Brazil remained on top throughout the first half. They had 17 efforts on goal, Ademir with 5 of them, the best being a thumping header from Chico's cross which Uruguayan keeper Roque Maspoli, his back arched, tipped over the bar in spetacular style. (This was Ademir being kept quiet! A state of affairs thanks in no small part to the close attention afforded him by Varela.) But Brazil couldn't score. And the half wasn't quite the one-way traffic it has been often since painted as. Ghiggia caused a fair bit of trouble down the right, where the left-back Bigode - in English, literally, Moustache - was just about holding his own. Meanwhile, for all Brazil's dominance, it was Uruguay who actually came closest to scoring, when Omar Miguez hit the post with a shot 8 minutes before the break. Ten minutes earlier, Ruben Moran - making his debut in a World Cup final (!) - had missed an open goal by spooning an effort over the crossbar.

Uruguayan goalkeeper Roque Maspoli leaps to touch the ball over the bar.

But the defining moment of the half came on 28 minutes, when Bigode, suffering his continued tussles with Ghiggia, nudged his adversary in the back. A cheeky foul. Varela, stationed nearby but getting mighty closer at speed, motioned to give Bigode a friendly pat on the head, then issued a little cuff round the defender's ear. The Moustache bristled. The English referee George Reader, mindful that he was dealing with two adults, told them both to stop being so bloody effing stupid and to shake hands. The players reluctantly embraced, with Bigode looking visibly shaken. Varela wandered off gathering the front of his sky blue shirt into his fist, a gesture which celebrated the recording of a little victory. 

A little victory that would have big repercussions.

Brazil came out for the second half in a similar manner as they did the first. Zizinho firing straight at Maspoli. And within two minutes of the restart, they were finally ahead. Ademir, in the middle of the park, spotted Friaça making good down the inside-right channel, and released him with a reverse pass. Rodrigues Andrade tried to muscle in over Friaça's left shoulder, but he didn't get there in time. Friaça bobbled a not wholly convincing shot towards the bottom-left corner. Maspoli arguably should have got a hand to it, the ball crossing his body, but for once the keeper - who had been in astonishing form during the first half - was found wanting.
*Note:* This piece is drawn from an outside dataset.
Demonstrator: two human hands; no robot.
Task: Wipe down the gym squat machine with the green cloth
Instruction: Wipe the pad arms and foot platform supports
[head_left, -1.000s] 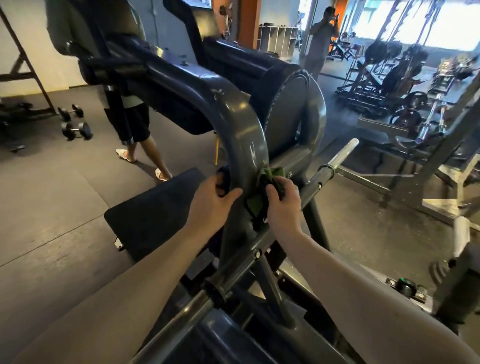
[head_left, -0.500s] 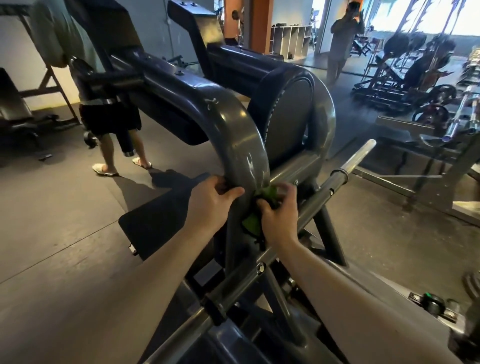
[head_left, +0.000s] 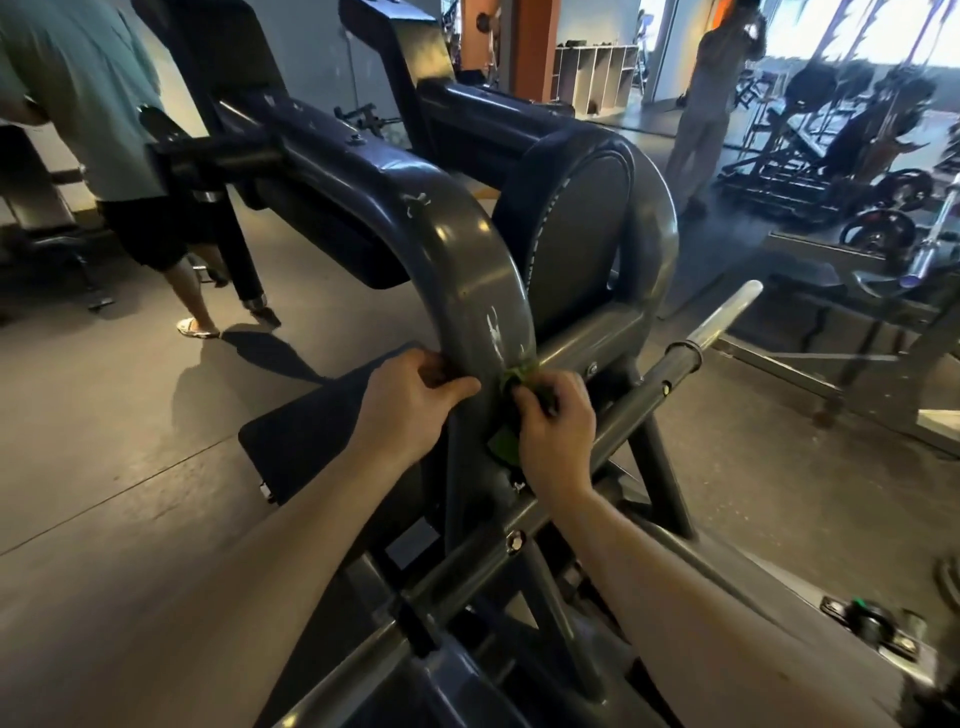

Brazil, a goal up when a draw would do, could touch the trophy. The Maracanã erupted. Varela, very cutely, engaged the linesman in vociferous debate. Ostensibly he was demanding an offside flag, but it would later become clear that he was simply playing for time, letting the 200,000-plus crowd scream themselves out, in order to take a little heat out of the situation. Not that he was of a mind to sit back and wait for things to happen, mind you. It was therefore appropriate for Varela to announce his strident manifesto. 'Let them shout,' he told his teammate Rodrigues Andrade before Uruguay restarted the match. 'In five minutes the stadium will seem like a graveyard, and then only one voice will be heard. Mine!'

The stadium was destined to seem like a graveyard all right, though Varela's timescale proved a bit ambitious. Uruguay did respond to going a goal down with a positive mindset. Schiaffino shooting wide almost immediately after the restart, Ghiggia embarking on a couple of pacy dribbles, getting right up in an increasingly flustered Bigode's grille. But it was Brazil who came closest to scoring the second goal of the game, Ademir sprinting into the box just after the hour and being clattered to the turf by Juan Carlos Gonzales. Different times, different standards: while the player himself cried for a penalty kick, even the commentators on Brazilian radio were admitting that although 'the play was... of great violence' it was also 'lawful'.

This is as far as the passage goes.